In [None]:
import os
import pandas as pd

In [None]:
path = "../input/human-activity-recognition-with-smartphones/"

In [None]:
df_train = pd.read_csv(os.path.join(path,'train.csv'))
df_test = pd.read_csv(os.path.join(path,'test.csv'))

In [None]:
df_train.head()

In [None]:
df_train.shape

In [None]:
df_test.shape

In [None]:
df_train['Activity'].value_counts()

# Human Activity Recognition

In this notebook, we are trying to predict the Activity of a user. As you can it is a Muliclassification Problem. This notebook is to build a model that can predict whether a person is `Laying`, `Standing` , `Sitting`, `Walking`, `Walking_upstairs`, or `Walking_downstairs`

Initially, the information in this dataset is the measurements from the accelerometer, gyroscope, magnetometer, and GPS of the smartphone. 

#### Data Information 
From the website: 

http://archive.ics.uci.edu/ml/datasets/Smartphone-Based+Recognition+of+Human+Activities+and+Postural+Transitions

The experiments have been carried out with a group of 30 volunteers within an age bracket of 19-48 years. Each person performed six activities (`WALKING`, `WALKING_UPSTAIRS`, `WALKING_DOWNSTAIRS`, `SITTING`, `STANDING`, `LAYING`) wearing a smartphone <b>(Samsung Galaxy S II) </b> on the waist. Using its embedded accelerometer and gyroscope, we captured 3-axial linear acceleration and 3-axial angular velocity at a constant rate of 50Hz. The experiments have been video-recorded to label the data manually. The obtained dataset has been randomly partitioned into two sets, where 70% of the volunteers was selected for generating the training data and 30% the test data.
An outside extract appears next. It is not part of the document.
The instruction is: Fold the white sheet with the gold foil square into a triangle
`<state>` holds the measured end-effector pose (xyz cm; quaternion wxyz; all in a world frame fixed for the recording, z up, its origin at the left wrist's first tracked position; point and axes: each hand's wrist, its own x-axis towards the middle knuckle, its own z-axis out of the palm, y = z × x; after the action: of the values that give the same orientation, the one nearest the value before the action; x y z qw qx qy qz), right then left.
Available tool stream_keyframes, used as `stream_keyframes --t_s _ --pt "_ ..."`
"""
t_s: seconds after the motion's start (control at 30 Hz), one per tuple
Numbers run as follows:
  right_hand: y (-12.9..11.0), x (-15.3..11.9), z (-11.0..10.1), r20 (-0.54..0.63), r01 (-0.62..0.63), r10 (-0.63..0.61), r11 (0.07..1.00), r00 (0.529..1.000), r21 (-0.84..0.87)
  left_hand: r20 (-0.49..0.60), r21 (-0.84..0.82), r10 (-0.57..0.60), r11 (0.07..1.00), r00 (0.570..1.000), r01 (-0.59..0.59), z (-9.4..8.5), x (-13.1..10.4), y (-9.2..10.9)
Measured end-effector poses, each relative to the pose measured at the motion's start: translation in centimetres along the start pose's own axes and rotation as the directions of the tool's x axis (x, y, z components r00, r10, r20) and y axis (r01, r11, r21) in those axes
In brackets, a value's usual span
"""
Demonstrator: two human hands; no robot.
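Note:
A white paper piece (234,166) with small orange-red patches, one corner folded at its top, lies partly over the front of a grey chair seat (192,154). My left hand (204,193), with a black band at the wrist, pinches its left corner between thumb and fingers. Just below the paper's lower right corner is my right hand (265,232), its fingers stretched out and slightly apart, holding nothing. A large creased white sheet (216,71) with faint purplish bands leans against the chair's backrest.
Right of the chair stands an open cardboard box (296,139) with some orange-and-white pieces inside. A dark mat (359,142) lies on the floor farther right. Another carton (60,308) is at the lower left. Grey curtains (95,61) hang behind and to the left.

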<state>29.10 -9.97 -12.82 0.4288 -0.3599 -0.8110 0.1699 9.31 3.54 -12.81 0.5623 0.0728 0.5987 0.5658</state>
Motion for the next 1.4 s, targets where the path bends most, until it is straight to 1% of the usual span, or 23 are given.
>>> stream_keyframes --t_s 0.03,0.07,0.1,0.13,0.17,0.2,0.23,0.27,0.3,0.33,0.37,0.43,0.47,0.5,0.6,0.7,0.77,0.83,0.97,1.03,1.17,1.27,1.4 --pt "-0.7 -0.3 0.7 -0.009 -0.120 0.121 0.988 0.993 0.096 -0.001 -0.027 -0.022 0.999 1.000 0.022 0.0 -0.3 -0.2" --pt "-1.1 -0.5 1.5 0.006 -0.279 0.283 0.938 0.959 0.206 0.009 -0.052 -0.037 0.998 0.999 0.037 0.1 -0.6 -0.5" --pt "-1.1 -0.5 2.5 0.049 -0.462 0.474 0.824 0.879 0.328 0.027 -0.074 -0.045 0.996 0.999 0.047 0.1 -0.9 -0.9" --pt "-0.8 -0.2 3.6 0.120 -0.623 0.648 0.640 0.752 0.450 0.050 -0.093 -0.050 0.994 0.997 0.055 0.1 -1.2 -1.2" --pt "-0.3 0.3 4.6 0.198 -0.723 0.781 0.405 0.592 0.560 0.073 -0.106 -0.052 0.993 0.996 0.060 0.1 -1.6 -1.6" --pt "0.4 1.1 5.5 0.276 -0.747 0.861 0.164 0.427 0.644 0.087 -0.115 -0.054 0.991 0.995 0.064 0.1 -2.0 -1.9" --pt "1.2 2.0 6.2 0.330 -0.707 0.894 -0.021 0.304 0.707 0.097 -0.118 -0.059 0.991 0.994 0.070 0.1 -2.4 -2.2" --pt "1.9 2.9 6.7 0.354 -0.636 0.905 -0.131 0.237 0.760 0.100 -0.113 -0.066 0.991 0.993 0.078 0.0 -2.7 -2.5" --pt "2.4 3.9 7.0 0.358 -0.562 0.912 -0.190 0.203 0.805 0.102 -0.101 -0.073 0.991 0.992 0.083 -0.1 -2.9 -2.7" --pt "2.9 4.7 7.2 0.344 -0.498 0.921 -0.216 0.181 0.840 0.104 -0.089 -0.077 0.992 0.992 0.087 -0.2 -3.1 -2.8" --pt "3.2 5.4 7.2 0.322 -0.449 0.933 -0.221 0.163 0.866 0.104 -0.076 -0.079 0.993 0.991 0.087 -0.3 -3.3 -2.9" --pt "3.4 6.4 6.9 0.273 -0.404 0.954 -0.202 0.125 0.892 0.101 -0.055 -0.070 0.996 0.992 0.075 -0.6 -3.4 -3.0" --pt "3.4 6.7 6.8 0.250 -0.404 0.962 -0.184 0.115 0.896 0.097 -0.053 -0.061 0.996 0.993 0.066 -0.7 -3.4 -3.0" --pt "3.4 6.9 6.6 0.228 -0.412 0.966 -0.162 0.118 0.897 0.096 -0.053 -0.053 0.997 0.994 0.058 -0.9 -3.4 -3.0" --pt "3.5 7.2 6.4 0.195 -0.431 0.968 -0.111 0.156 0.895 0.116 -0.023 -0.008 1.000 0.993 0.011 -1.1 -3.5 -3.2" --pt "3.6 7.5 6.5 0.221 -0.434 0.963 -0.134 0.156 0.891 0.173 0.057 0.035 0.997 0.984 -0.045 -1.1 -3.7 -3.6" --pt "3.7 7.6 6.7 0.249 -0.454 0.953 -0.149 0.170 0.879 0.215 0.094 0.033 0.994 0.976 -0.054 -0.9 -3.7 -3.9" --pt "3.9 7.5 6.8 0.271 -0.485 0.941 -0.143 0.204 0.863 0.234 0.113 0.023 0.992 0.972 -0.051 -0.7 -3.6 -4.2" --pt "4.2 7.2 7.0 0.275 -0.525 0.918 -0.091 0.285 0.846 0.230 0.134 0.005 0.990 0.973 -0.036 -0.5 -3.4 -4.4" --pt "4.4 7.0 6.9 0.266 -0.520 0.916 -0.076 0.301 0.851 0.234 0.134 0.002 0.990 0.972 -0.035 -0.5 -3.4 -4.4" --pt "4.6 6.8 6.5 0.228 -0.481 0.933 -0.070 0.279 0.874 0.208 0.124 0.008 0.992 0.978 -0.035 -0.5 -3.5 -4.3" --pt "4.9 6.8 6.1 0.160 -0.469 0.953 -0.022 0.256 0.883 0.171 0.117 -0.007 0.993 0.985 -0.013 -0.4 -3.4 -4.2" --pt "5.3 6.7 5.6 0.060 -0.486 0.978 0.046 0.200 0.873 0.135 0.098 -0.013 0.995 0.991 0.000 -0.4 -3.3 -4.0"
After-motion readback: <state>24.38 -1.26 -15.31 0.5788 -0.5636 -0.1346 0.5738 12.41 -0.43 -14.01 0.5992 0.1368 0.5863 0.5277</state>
The sensor signals (accelerometer and gyroscope) were pre-processed by applying noise filters and then sampled in fixed-width sliding windows of 2.56 sec and 50% overlap (128 readings/window). The sensor acceleration signal, which has gravitational and body motion components, was separated using a Butterworth low-pass filter into body acceleration and gravity. The gravitational force is assumed to have only low frequency components, therefore a filter with 0.3 Hz cutoff frequency was used. From each window, a vector of features was obtained by calculating variables from the time and frequency domain.

### Let's talk about the features (columns)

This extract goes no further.